Exercise brief:
The full listing below should be returned without a single change.

Data segment:
===============

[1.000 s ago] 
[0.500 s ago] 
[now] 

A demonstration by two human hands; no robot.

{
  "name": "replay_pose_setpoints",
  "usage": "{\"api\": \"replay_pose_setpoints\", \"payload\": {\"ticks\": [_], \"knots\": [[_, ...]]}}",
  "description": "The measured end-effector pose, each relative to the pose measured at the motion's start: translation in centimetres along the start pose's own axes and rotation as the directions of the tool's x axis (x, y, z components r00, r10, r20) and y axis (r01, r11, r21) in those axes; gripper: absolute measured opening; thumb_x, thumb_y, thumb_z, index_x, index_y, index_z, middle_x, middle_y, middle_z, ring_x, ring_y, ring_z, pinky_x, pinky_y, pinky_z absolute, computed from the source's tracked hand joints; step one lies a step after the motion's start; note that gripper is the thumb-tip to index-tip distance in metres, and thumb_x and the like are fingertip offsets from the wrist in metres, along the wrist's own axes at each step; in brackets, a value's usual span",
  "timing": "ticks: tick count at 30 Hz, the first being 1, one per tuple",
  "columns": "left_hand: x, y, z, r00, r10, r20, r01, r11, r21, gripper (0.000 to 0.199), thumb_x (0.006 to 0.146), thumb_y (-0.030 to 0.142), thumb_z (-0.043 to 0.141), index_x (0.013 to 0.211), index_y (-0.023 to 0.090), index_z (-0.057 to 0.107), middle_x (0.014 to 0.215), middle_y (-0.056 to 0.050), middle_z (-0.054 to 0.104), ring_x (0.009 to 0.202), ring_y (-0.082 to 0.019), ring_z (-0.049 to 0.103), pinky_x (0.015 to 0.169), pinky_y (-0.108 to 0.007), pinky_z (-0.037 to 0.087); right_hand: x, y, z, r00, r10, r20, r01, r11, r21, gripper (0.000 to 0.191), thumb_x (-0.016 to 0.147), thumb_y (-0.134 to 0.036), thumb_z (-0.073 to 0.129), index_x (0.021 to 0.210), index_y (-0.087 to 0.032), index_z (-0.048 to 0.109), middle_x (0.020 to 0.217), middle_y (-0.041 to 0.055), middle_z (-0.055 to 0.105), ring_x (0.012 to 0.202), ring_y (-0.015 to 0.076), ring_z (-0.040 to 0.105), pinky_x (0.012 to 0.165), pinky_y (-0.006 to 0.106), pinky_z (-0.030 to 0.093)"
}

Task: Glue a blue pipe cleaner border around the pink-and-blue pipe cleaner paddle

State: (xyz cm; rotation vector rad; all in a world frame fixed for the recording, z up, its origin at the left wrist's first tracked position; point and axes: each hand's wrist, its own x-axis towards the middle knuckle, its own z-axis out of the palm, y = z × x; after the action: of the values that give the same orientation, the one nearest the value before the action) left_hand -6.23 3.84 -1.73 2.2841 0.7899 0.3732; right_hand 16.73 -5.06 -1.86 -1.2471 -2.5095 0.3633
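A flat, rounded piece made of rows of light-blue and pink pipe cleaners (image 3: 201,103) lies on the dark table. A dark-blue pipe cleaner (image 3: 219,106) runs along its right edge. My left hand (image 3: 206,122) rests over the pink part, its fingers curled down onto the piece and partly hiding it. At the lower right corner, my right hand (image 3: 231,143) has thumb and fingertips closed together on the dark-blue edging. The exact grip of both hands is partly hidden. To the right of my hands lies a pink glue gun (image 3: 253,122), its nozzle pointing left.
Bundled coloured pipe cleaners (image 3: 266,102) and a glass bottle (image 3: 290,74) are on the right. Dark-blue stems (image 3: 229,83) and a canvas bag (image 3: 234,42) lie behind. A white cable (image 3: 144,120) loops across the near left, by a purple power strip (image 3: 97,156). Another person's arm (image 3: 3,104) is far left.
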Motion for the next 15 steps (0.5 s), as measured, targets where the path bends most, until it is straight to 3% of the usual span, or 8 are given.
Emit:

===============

Response for this exercise:
[1.000 s ago] 
[0.500 s ago] 
[now] 

A demonstration by two human hands; no robot.

{
  "name": "replay_pose_setpoints",
  "usage": "{\"api\": \"replay_pose_setpoints\", \"payload\": {\"ticks\": [_], \"knots\": [[_, ...]]}}",
  "description": "The measured end-effector pose, each relative to the pose measured at the motion's start: translation in centimetres along the start pose's own axes and rotation as the directions of the tool's x axis (x, y, z components r00, r10, r20) and y axis (r01, r11, r21) in those axes; gripper: absolute measured opening; thumb_x, thumb_y, thumb_z, index_x, index_y, index_z, middle_x, middle_y, middle_z, ring_x, ring_y, ring_z, pinky_x, pinky_y, pinky_z absolute, computed from the source's tracked hand joints; step one lies a step after the motion's start; note that gripper is the thumb-tip to index-tip distance in metres, and thumb_x and the like are fingertip offsets from the wrist in metres, along the wrist's own axes at each step; in brackets, a value's usual span",
  "timing": "ticks: tick count at 30 Hz, the first being 1, one per tuple",
  "columns": "left_hand: x, y, z, r00, r10, r20, r01, r11, r21, gripper (0.000 to 0.199), thumb_x (0.006 to 0.146), thumb_y (-0.030 to 0.142), thumb_z (-0.043 to 0.141), index_x (0.013 to 0.211), index_y (-0.023 to 0.090), index_z (-0.057 to 0.107), middle_x (0.014 to 0.215), middle_y (-0.056 to 0.050), middle_z (-0.054 to 0.104), ring_x (0.009 to 0.202), ring_y (-0.082 to 0.019), ring_z (-0.049 to 0.103), pinky_x (0.015 to 0.169), pinky_y (-0.108 to 0.007), pinky_z (-0.037 to 0.087); right_hand: x, y, z, r00, r10, r20, r01, r11, r21, gripper (0.000 to 0.191), thumb_x (-0.016 to 0.147), thumb_y (-0.134 to 0.036), thumb_z (-0.073 to 0.129), index_x (0.021 to 0.210), index_y (-0.087 to 0.032), index_z (-0.048 to 0.109), middle_x (0.020 to 0.217), middle_y (-0.041 to 0.055), middle_z (-0.055 to 0.105), ring_x (0.012 to 0.202), ring_y (-0.015 to 0.076), ring_z (-0.040 to 0.105), pinky_x (0.012 to 0.165), pinky_y (-0.006 to 0.106), pinky_z (-0.030 to 0.093)"
}

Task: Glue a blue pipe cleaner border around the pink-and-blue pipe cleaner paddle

State: (xyz cm; rotation vector rad; all in a world frame fixed for the recording, z up, its origin at the left wrist's first tracked position; point and axes: each hand's wrist, its own x-axis towards the middle knuckle, its own z-axis out of the palm, y = z × x; after the action: of the values that give the same orientation, the one nearest the value before the action) left_hand -6.23 3.84 -1.73 2.2841 0.7899 0.3732; right_hand 16.73 -5.06 -1.86 -1.2471 -2.5095 0.3633
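A flat, rounded piece made of rows of light-blue and pink pipe cleaners (image 3: 201,103) lies on the dark table. A dark-blue pipe cleaner (image 3: 219,106) runs along its right edge. My left hand (image 3: 206,122) rests over the pink part, its fingers curled down onto the piece and partly hiding it. At the lower right corner, my right hand (image 3: 231,143) has thumb and fingertips closed together on the dark-blue edging. The exact grip of both hands is partly hidden. To the right of my hands lies a pink glue gun (image 3: 253,122), its nozzle pointing left.
Bundled coloured pipe cleaners (image 3: 266,102) and a glass bottle (image 3: 290,74) are on the right. Dark-blue stems (image 3: 229,83) and a canvas bag (image 3: 234,42) lie behind. A white cable (image 3: 144,120) loops across the near left, by a purple power strip (image 3: 97,156). Another person's arm (image 3: 3,104) is far left.
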Motion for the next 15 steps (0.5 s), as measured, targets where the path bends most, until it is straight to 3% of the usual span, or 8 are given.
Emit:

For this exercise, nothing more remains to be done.